» THE TASK
Using the listing below, set down exactly the lines from the one that contains "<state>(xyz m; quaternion" through the one that contains "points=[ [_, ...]", with no pictures.

[INFORMATION — start]

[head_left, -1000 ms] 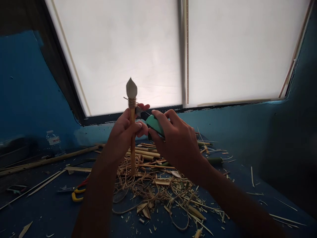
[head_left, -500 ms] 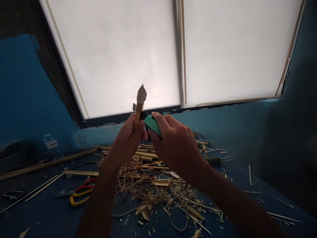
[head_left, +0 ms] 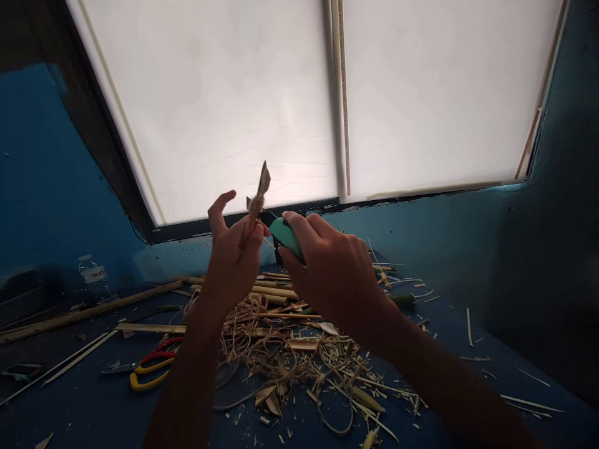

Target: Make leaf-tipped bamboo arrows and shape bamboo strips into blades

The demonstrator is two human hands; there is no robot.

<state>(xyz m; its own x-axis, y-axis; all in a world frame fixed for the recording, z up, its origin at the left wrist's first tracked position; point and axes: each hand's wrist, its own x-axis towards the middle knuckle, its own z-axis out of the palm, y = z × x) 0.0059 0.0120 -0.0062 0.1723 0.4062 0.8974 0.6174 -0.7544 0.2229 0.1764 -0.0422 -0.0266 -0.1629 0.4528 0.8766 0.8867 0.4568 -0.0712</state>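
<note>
Green cutter (head_left: pixel 285 236): clamped in the right hand (head_left: pixel 332 265); blade (head_left: pixel 248 202) behind the spear (head_left: pixel 255 209), contact unclear. Spear: held above the table (head_left: pixel 449 386) between the left hand's (head_left: pixel 234 249) thumb and fingers, one finger now lifted clear. Change: tip (head_left: pixel 264 178), broadside a second ago, turned nearly edge-on, seemingly bringing another side of the binding (head_left: pixel 257 204) to the blade. Twine (head_left: pixel 248 330): tangled below. Scissors (head_left: pixel 150 368): left. Bottle (head_left: pixel 93 274): farther, reddish label marks, unreadable. Window strip (head_left: pixel 344 93): small print, illegible.

clear labelled bottle (head_left: pixel 92 272) | blue wall (head_left: pixel 35 149) | bright window (head_left: pixel 210 106) | dark frame (head_left: pixel 185 231)
</note>
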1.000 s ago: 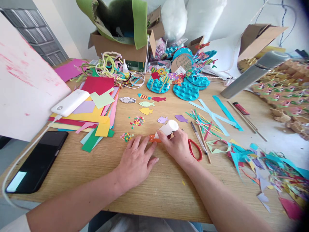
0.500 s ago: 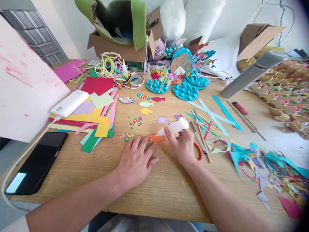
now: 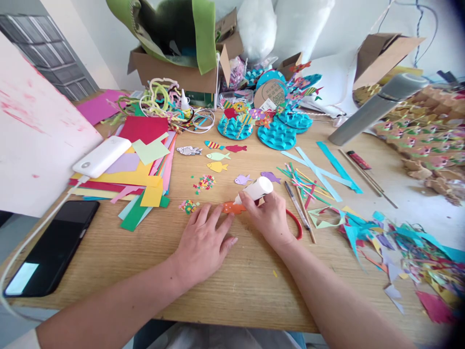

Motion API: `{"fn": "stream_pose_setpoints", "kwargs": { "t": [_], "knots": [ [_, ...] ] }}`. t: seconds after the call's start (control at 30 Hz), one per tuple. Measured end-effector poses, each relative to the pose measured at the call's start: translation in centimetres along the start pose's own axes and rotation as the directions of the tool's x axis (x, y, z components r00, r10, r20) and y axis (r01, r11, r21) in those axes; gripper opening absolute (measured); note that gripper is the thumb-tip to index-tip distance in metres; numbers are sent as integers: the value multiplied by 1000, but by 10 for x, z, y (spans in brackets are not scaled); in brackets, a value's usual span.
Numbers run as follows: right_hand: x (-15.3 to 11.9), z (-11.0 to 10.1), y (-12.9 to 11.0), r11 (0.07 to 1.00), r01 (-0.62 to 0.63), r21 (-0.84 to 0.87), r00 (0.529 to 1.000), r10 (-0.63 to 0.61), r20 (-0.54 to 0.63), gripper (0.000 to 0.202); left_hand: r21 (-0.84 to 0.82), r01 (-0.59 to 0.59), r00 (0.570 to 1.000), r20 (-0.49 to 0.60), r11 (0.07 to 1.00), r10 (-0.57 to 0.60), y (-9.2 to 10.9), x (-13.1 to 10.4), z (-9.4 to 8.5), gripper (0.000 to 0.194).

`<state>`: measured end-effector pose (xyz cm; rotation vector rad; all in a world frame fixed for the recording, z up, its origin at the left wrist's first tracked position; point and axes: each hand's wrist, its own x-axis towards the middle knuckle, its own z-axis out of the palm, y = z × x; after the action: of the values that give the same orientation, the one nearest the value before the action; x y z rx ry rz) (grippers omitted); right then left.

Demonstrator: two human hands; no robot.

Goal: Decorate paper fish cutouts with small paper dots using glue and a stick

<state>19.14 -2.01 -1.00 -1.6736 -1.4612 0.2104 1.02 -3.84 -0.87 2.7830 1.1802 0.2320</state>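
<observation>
An orange paper fish (image 3: 232, 208) lies flat on the wooden table, with small white dots on it. My left hand (image 3: 205, 237) rests palm down, fingers spread, its fingertips at the left end of the fish. In my right hand (image 3: 271, 215) is a white glue bottle (image 3: 258, 189), tilted so that its nozzle points down at the fish. Two heaps of paper confetti (image 3: 189, 206) lie just beyond my left fingers. Farther back are several cut paper fish, among them a yellow fish (image 3: 217, 166) and a purple fish (image 3: 270, 177). Red-handled scissors (image 3: 296, 225) lie partly under my right hand.
Coloured paper sheets (image 3: 145, 131), a white power bank (image 3: 103, 156) and a phone (image 3: 53, 247) lie at left. To the right are a pen (image 3: 296, 203), paper strips (image 3: 319, 169), paper scraps (image 3: 399, 247) and a grey flask (image 3: 378, 109). Blue egg-tray crafts (image 3: 278, 135) stand behind.
The glue bottle in my right hand has shifted slightly left over the orange fish, uncovering more of the purple fish behind. My left hand stays in place. The camera view has shifted slightly.
</observation>
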Motion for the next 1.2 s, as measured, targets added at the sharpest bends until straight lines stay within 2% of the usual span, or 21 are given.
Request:
{"fn": "stream_pose_setpoints", "kwargs": {
  "t": [0.93,1.2],
  "knots": [
    [0,2,3,1000,15,-7,1000,-15,23,27,-5,-2,1000,2,1000,2,0,0,0,45],
    [-2,-3,-3,998,-35,50,998,38,-50,29,3,0,1000,-1,1000,0,0,-1,1,46]
  ]
}}
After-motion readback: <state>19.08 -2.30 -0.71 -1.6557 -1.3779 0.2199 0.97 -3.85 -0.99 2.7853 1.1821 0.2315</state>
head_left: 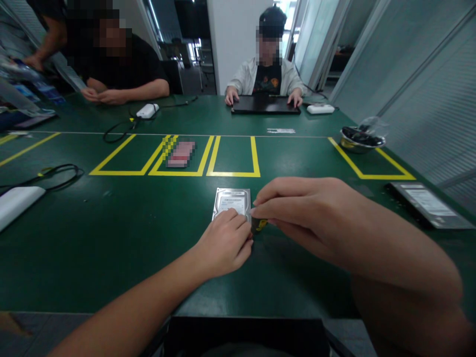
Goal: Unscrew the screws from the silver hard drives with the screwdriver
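A silver hard drive (232, 199) with a white label lies on the green table in front of me, its near part hidden by my fingers. My left hand (228, 240) is closed over the near edge of the drive, holding it against the table. From the right, my right hand (297, 208) pinches a short black-and-yellow handle (259, 225), which looks like a screwdriver's. That handle is beside the drive's right near corner, close to my left fingertips. Its tip is hidden from view.
A larger drive-like metal unit (427, 204) lies at the right, below a metal bowl (362, 139) of dark items. Yellow tape outlines (233, 174) mark the table, one around a pink object (181, 154). A white box (18, 203) with cable sits left. Two people sit opposite; another stands far left.
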Tool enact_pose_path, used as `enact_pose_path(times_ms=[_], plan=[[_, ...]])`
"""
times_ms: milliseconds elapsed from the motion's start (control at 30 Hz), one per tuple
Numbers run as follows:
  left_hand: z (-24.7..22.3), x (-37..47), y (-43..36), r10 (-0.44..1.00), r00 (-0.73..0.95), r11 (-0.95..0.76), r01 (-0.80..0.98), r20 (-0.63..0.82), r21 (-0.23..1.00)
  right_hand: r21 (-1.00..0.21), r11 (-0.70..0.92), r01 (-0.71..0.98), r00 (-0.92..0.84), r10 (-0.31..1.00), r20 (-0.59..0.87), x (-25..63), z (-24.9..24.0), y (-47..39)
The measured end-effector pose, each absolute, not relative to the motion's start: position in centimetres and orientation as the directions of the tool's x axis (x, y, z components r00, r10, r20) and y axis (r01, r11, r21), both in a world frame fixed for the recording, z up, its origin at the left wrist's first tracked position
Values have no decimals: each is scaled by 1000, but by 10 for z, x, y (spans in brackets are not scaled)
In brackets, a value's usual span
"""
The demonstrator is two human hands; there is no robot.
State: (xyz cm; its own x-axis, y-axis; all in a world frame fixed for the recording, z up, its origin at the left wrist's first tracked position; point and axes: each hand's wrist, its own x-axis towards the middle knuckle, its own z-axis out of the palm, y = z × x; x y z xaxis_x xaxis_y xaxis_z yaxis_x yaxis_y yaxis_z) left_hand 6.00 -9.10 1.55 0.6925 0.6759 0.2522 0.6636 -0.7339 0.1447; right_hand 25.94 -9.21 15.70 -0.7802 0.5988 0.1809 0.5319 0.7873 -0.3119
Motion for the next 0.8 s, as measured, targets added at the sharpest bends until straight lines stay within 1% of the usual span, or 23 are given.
enact_pose_path(times_ms=[433,567,800], plan=[[17,60,-92,690,689,-723,669,220,173,-321,774,546,-769,615,174,262,155,-92],[15,60,-92,697,686,-717,673,208,185,-304,775,554,-766,617,178,262,156,-92],[16,61,-92,727,660,-685,684,187,251,-270,768,580,-754,632,178,261,156,-93]])
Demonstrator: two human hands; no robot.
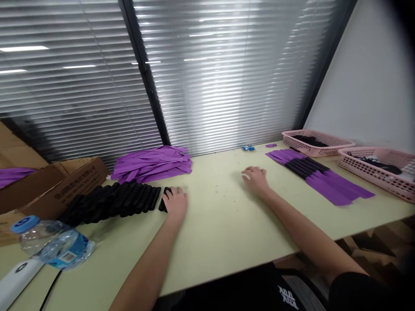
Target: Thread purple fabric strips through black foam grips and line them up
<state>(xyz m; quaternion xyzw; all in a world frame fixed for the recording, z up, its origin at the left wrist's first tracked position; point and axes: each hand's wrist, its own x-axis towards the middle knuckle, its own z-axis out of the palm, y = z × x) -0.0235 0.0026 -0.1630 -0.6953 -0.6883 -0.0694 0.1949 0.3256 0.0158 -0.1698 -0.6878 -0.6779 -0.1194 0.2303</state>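
Observation:
My left hand (175, 202) lies on a black ribbed piece (163, 204) at the right end of a long row of black ribbed pieces (129, 199); its fingers are curled over the piece. My right hand (256, 179) hovers over or rests on the pale table (214, 233), fingers apart and slightly bent, holding nothing. Behind the black row is a heap of purple strips (152, 163). To the right of my right hand, purple strips with black pieces around their middles (306, 167) lie side by side.
At the right stand two pink baskets (319, 151) (372, 172) with dark items inside. A cardboard box (78, 185), a water bottle (61, 244) and a white device (19, 283) are at the left. A small blue packet (248, 148) lies near the window blinds (220, 86).

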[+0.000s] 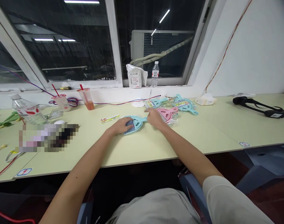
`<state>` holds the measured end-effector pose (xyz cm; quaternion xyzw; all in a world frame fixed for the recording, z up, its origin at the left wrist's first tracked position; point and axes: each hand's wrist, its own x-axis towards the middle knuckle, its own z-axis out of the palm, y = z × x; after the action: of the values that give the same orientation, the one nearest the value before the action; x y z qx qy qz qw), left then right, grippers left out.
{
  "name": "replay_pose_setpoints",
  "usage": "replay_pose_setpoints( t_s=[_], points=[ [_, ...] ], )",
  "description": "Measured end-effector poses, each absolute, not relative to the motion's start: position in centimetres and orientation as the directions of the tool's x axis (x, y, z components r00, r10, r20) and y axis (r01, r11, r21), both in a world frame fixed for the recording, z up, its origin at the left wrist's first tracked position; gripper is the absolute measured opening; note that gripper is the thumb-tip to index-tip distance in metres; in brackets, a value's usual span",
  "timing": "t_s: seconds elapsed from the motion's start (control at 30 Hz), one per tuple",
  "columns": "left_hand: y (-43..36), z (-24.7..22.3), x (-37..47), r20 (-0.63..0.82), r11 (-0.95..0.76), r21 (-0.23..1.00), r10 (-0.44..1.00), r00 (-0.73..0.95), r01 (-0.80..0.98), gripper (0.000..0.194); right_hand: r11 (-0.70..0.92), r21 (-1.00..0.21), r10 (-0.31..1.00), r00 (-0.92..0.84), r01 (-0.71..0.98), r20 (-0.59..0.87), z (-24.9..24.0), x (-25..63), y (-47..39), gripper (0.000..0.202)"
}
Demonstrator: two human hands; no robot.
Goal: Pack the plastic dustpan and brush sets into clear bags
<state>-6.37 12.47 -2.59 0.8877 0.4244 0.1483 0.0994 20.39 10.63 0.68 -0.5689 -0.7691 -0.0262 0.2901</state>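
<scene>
A teal mini dustpan and brush set (pixel 137 123) in clear plastic wrap lies on the table in front of me. My left hand (pixel 120 126) grips its wide bristle end, with the fingers over the brush. My right hand (pixel 154 119) is closed around the end of its handle, fingers partly hidden. Right beside that hand is a pink wrapped set (pixel 171 112). Behind it lie two more teal wrapped sets, one at the right (pixel 185 105) and one further left (pixel 157 102). A yellow printed label strip (pixel 110 119) rests near my left hand.
Two cups with red straws (pixel 86 99) and a large water bottle (pixel 27 110) stand at the left. A small bottle (pixel 155 74) and a white packet (pixel 135 76) are on the sill. A tissue pack (pixel 205 100) and a black headset-like frame (pixel 259 107) lie at the right.
</scene>
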Motion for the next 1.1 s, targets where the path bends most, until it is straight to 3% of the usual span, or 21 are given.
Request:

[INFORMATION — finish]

» WRITTEN SOLUTION
<state>(xyz m; quaternion xyzw; all in a world frame fixed for the recording, z up, its origin at the left wrist's first tracked position; point and axes: each hand's wrist, its own x-axis towards the middle knuckle, its own z-axis out of the palm, y = z × x) -0.0235 0.0026 -0.1630 -0.6953 -0.6883 -0.0694 0.1949 0.3256 0.0158 -0.1698 -0.6878 -0.6779 -0.1194 0.2303</state>
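Observation:
My left hand (175, 202) lies on a black ribbed piece (163, 204) at the right end of a long row of black ribbed pieces (129, 199); its fingers are curled over the piece. My right hand (256, 179) hovers over or rests on the pale table (214, 233), fingers apart and slightly bent, holding nothing. Behind the black row is a heap of purple strips (152, 163). To the right of my right hand, purple strips with black pieces around their middles (306, 167) lie side by side.
At the right stand two pink baskets (319, 151) (372, 172) with dark items inside. A cardboard box (78, 185), a water bottle (61, 244) and a white device (19, 283) are at the left. A small blue packet (248, 148) lies near the window blinds (220, 86).
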
[+0.000s] 
`<state>` holds the measured end-effector pose (xyz cm; quaternion xyzw; all in a world frame fixed for the recording, z up, its origin at the left wrist's first tracked position; point and axes: each hand's wrist, its own x-axis towards the middle knuckle, its own z-axis out of the palm, y = z × x; after the action: of the values that give the same orientation, the one nearest the value before the action; x y z qx qy qz qw), left then right, grippers left out.
{
  "name": "replay_pose_setpoints",
  "usage": "replay_pose_setpoints( t_s=[_], points=[ [_, ...] ], )",

Nothing else remains for this exercise.